## Try it
Line by line, reproduce exactly the beginning of the listing below, ending with the line that contains "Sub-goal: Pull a" and adding nothing.

# # # # #

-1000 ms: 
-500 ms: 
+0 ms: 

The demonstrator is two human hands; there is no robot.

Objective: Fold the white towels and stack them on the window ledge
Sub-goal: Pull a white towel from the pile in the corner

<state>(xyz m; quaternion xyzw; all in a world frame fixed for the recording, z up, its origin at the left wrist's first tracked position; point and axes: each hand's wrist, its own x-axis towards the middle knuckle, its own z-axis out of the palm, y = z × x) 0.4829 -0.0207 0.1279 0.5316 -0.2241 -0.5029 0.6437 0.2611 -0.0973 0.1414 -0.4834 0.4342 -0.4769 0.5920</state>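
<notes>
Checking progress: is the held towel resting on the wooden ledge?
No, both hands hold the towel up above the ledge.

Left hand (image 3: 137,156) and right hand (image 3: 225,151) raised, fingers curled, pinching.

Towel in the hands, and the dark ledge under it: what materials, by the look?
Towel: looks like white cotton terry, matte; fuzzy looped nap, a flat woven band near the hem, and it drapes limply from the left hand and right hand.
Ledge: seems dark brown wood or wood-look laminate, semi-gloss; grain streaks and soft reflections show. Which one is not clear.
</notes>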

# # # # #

## Output for this exercise
-1000 ms: 
-500 ms: 
+0 ms: 

The demonstrator is two human hands; there is no robot.

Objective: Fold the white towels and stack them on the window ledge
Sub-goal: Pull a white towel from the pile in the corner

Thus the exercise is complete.